# SPARK hackfest-in-a-box for TELCO - LAB 2

The objetive is this lab is to perform model training with Spark MLLib Random Forest Classification model for the customer churn. Random forests are ensembles of decision trees. Random forests are one of the most successful machine learning models for classification and regression. They combine many decision trees in order to reduce the risk of overfitting. Like decision trees, random forests handle categorical features, extend to the multiclass classification setting, do not require feature scaling, and are able to capture non-linearities and feature interactions.
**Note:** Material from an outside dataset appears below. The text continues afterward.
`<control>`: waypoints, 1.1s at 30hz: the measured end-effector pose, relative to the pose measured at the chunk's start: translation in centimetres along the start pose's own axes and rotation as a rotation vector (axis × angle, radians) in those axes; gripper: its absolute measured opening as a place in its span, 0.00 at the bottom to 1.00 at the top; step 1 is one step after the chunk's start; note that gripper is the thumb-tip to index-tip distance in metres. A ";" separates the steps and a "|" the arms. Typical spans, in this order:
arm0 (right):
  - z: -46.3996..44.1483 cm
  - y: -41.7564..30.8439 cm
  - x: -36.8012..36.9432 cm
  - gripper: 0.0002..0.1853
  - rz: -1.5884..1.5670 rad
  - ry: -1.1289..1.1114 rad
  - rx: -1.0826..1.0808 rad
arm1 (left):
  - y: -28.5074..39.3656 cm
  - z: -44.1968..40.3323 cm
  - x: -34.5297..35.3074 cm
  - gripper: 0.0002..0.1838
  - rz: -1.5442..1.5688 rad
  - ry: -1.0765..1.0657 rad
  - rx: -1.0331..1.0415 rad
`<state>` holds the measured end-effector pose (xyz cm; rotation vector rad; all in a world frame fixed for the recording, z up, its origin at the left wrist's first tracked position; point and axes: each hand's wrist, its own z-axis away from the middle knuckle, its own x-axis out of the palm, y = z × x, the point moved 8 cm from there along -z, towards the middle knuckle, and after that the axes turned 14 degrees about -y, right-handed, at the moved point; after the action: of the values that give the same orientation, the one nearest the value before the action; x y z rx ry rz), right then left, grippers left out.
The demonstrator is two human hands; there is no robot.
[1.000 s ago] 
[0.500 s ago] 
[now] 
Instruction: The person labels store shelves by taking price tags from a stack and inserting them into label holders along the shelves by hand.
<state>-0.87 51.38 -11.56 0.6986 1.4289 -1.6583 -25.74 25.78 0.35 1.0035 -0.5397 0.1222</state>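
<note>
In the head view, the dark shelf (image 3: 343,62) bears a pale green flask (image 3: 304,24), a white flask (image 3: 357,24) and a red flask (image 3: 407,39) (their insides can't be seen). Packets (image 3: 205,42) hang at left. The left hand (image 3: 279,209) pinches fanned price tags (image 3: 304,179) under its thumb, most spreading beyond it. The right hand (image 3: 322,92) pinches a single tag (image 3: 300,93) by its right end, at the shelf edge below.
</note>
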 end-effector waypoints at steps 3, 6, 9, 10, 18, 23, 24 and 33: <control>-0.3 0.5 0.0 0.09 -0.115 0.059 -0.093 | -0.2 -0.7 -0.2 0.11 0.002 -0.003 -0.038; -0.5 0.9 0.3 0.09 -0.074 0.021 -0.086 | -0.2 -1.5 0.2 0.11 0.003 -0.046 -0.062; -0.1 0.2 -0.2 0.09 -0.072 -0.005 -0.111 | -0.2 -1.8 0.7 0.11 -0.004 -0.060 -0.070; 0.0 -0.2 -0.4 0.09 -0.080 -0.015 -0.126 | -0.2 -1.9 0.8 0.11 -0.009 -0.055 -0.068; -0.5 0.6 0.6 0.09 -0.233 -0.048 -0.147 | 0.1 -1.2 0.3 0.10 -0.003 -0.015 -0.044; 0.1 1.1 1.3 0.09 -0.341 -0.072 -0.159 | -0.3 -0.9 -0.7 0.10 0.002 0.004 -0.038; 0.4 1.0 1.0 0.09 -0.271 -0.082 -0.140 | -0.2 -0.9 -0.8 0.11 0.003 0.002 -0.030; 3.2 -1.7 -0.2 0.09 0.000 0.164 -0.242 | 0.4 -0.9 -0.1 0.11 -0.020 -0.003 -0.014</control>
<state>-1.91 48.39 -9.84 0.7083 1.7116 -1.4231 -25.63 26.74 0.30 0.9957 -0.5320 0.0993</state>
`spark.mllib` supports random forests for binary and multiclass classification and for regression, using both continuous and categorical features. `spark.mllib` implements random forests using the existing decision tree implementation. Please see the decision tree guide for more information on `trees.prediction`

## 1 Initial data loading

In [None]:
from pyspark.sql import SparkSession
from pyspark.ml import Pipeline
from pyspark.ml.feature import StringIndexer, VectorAssembler
from pyspark.ml.classification import RandomForestClassifier
from pyspark.ml.evaluation import BinaryClassificationEvaluator
from pyspark.sql.types import FloatType
import pyspark.sql.functions as F
import pandas as pd
import sys, logging, argparse, random, tempfile, json
from pyspark.sql.functions import col, udf
from pyspark.sql.types import StructType, DoubleType, StringType
from pyspark.sql.functions import lit

In [None]:
# Pre-defined input variables
print('....Setting input variables')
projectNbr = "YOUR_PROJECT_NBR"
projectID = "YOUR_PROJECT_ID"
appBaseName = "customer-churn-model"
appNameSuffix = "training"
appName = f"{appBaseName}-{appNameSuffix}"
modelBaseNm = appBaseName
bqDatasetNm = f"{projectID}.customer_churn_ds"
operation = appNameSuffix
bigQuerySourceTableFQN = f"{bqDatasetNm}.training_data_notebook"

In [None]:
# SPARK session creation
print('....Initializing spark & spark configs')
spark = SparkSession.builder.appName(appName).getOrCreate()
spark.conf.set("spark.sql.execution.arrow.pyspark.enabled", "true")

In [None]:
# Read training data and typecasting
print('....Read the training dataset into a dataframe')
inputDF = spark.read \
    .format('bigquery') \
    .load(bigQuerySourceTableFQN)
# Typecast some columns to the right datatype
inputDF = inputDF.withColumn("monthly_charges", inputDF.monthly_charges.cast('float')) \
    .withColumn("total_charges", inputDF.total_charges.cast('float'))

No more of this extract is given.